Instructions to follow ::
Repeat the material exactly, every line of it.
________________________
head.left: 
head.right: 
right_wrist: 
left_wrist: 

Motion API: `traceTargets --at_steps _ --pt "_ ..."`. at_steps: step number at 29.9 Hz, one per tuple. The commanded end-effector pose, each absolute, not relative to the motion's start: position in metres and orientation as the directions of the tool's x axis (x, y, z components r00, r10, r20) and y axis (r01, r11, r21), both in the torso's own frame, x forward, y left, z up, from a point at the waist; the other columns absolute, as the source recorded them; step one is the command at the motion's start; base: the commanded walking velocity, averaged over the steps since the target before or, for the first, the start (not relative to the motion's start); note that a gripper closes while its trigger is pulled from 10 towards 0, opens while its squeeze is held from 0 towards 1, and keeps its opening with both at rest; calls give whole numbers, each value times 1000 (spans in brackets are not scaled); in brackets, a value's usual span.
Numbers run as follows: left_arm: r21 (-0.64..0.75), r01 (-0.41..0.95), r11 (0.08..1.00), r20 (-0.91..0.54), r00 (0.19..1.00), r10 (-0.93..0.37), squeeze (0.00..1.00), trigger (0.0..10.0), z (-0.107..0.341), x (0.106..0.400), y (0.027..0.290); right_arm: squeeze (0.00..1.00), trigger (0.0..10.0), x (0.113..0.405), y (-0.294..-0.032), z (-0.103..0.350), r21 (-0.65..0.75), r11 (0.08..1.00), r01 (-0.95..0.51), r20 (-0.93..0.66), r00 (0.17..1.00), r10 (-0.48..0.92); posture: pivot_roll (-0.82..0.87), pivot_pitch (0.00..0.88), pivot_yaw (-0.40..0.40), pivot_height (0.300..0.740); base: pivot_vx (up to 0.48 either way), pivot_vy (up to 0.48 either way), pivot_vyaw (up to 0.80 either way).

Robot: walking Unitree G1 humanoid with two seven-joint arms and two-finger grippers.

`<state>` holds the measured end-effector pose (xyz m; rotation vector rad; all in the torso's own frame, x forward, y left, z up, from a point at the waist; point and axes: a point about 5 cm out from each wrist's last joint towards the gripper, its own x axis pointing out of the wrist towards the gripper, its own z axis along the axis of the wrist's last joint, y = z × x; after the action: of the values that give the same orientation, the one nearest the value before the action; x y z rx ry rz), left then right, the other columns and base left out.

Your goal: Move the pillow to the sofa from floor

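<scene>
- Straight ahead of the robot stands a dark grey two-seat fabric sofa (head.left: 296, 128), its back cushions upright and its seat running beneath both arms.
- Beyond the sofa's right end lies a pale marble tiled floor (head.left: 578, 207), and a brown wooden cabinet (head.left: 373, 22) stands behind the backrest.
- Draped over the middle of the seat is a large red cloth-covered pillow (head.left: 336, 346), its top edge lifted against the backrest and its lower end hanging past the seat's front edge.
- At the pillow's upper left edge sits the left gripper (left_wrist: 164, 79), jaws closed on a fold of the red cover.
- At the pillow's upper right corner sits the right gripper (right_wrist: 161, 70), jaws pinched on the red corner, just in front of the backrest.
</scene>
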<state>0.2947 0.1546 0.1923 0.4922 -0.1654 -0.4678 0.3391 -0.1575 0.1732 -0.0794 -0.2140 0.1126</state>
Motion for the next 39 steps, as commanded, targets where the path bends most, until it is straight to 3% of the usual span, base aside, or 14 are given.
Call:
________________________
Answer to this problem ::
head.left: 
head.right: 
right_wrist: 
left_wrist: 

Motion API: `traceTargets --at_steps _ --pt "_ ..."`. at_steps: step number at 29.9 Hz, one per tuple. The commanded end-effector pose, each absolute, not relative to the motion's start: position in metres and orientation as the directions of the tool's x axis (x, y, z components r00, r10, r20) and y axis (r01, r11, r21), both in the torso's own frame, x forward, y left, z up, from a point at the waist; the other columns absolute, as the source recorded them; step one is the command at the motion's start; base: the commanded walking velocity, averaged over the steps since the target before or, for the first, the start (not relative to the motion's start); note that a gripper closes while its trigger is pulled from 10 towards 0, opens while its squeeze is held from 0 towards 1, and keeps its opening with both at rest; calls give whole numbers, each value times 1000 (spans in brackets are not scaled); in brackets, a value's usual span.
Numbers run as follows: left_arm: r21 (-0.64..0.75), r01 (-0.41..0.95), r11 (0.08..1.00), r20 (-0.91..0.54), r00 (0.19..1.00), r10 (-0.93..0.37), squeeze (0.00..1.00), trigger (0.0..10.0), z (-0.107..0.341), x (0.106..0.400), y (0.027..0.290); right_arm: squeeze (0.00..1.00), trigger (0.0..10.0), x (0.113..0.405), y (-0.294..-0.032), z (-0.103..0.350), r21 (-0.65..0.75), r11 (0.08..1.00), r01 (-0.95..0.51), r20 (-0.93..0.66), r00 (0.17..1.00), r10 (-0.48..0.92); posture: pivot_roll (-0.82..0.87), pivot_pitch (0.00..0.88), pivot_yaw (-0.40..0.40), pivot_height (0.300..0.740); base: pivot_vx (up to 0.48 either way), pivot_vy (up to 0.48 either way), pivot_vyaw (up to 0.80 either way).

Robot: walking Unitree G1 humanoid with two seven-joint arms and two-finger grippers.

`<state>` holds the measured end-effector pose (xyz m; rotation vector rad; all in the torso's own frame, x forward, y left, z up, from a point at the waist; point and axes: a point about 5 cm out from each wrist's last joint towards the gripper, its own x axis pointing out of the wrist towards the gripper, its own z axis along the axis of the wrist's last joint, y = z × x; after the action: of the values that give the same orientation, the one nearest the value before the action; x y z rx ry rz), left then right, the other columns and base left out.

Your goal: Move the pillow to the sofa from floor

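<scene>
- Straight ahead of the robot stands a dark grey two-seat fabric sofa (head.left: 296, 128), its back cushions upright and its seat running beneath both arms.
- Beyond the sofa's right end lies a pale marble tiled floor (head.left: 578, 207), and a brown wooden cabinet (head.left: 373, 22) stands behind the backrest.
- Draped over the middle of the seat is a large red cloth-covered pillow (head.left: 336, 346), its top edge lifted against the backrest and its lower end hanging past the seat's front edge.
- At the pillow's upper left edge sits the left gripper (left_wrist: 164, 79), jaws closed on a fold of the red cover.
- At the pillow's upper right corner sits the right gripper (right_wrist: 161, 70), jaws pinched on the red corner, just in front of the backrest.
</scene>
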<state>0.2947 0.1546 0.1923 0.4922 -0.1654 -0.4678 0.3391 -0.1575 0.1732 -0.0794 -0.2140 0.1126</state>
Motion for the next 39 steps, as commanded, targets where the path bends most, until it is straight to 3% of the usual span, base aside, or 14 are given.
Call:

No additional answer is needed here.